So, the new job at Google is a blast! It's like being back in college. There are tons of smart people here, and that doesn't just refer to programmers; it appears that everyone they hire is above average in their domain. There's always more to learn; I expect to be overwhelmed for the first three months and it may take me a year before I feel truly comfortable. (And did I mention the free food? :-)
Python is big at Google. Since I don't want to bother with getting this blog reviewed by Google, I can't go into much detail, but it's at a secure 3rd place after C++ and Java, and it's being used for everything from build tools to managing ads. Name your third-party Python module and someone at Google is probably using it. So this is an exciting environment -- I get to see first-hand what truly large-scale Python development is like, and where the pain points are.

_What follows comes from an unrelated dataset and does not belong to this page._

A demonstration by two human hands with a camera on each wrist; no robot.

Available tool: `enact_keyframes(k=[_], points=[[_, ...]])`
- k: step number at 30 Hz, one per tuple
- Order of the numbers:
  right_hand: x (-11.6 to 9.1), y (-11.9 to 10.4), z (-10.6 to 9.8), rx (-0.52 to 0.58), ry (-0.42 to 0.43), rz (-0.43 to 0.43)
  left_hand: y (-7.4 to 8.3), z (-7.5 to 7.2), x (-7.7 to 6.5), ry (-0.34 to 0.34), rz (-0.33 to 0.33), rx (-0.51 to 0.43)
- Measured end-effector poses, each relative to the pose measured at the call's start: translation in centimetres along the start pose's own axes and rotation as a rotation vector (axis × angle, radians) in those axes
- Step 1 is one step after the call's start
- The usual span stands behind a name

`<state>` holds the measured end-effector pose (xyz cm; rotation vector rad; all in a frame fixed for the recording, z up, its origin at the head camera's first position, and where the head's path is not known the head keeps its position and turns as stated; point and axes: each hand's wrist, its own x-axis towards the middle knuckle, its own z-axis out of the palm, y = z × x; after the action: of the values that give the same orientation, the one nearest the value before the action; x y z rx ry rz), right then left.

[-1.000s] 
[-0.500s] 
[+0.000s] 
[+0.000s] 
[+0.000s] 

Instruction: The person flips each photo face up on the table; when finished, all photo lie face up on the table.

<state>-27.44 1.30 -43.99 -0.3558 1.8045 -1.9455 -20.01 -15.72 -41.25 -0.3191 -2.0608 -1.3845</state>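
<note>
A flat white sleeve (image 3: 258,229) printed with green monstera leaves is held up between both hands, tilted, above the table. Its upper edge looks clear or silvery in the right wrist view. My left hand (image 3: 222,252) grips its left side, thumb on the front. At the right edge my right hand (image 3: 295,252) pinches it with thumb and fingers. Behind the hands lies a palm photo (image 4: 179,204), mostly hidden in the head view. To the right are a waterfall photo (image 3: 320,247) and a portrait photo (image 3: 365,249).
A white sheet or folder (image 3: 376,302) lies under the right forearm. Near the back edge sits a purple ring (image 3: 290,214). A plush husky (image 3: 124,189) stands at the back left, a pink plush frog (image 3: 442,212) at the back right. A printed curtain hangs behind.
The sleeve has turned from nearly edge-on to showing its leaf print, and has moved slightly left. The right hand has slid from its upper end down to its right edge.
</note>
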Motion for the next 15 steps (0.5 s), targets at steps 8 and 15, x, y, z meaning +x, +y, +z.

And did I mention that I get to spend 50% of my time on Python? No strings attached. Of course I get to spend the other 50% on Python too, but that's in a corporate setting. Fortunately it's easy to separate the two. If it uses two-space indents, it's corporate code; if it uses four-space indents, it's open source. (If it uses tabs, I didn't write it! :-)
The next US Python Conference is soon! We've got a new location, Addison TX (near Dallas). I've heard some rumblings from the organizers that attendance is lower than expected, but I'd like to point out that we've had worries about attendance at every PyCon, and in the end the results were always above all predictions. And, like most years, we're keeping early-bird registration open an extra two weeks (until January 15); the special rate at the hotel is valid until February 1st.
The program looks spectacular. We've got the Plone team keynoting, and on day three instead of a keynote we have an interview with BitTorrent creator and nouveau-enterpreneur Bram Cohen (submit your questions now!). Oh, and I believe some BDFL guy is doing a state-of-the-Python talk. BTW, at least 7 Googlers are coming (with at least three of us presenting this or that).
After the conference there will be four days of sprints. Like every year, this is an outstanding opportunity for teams that normally communicate via email and IRC to have a few days of coding in the same space -- despite the wonderful invention of the internet, there's still nothing that quite beats face-to-face contact. Several groups will be sprinting on core Python things (possibly even Python 3000!); I expect we'll also see sprints for projects like Twisted, Zope and Plone. You can sign up your own project via the wiki!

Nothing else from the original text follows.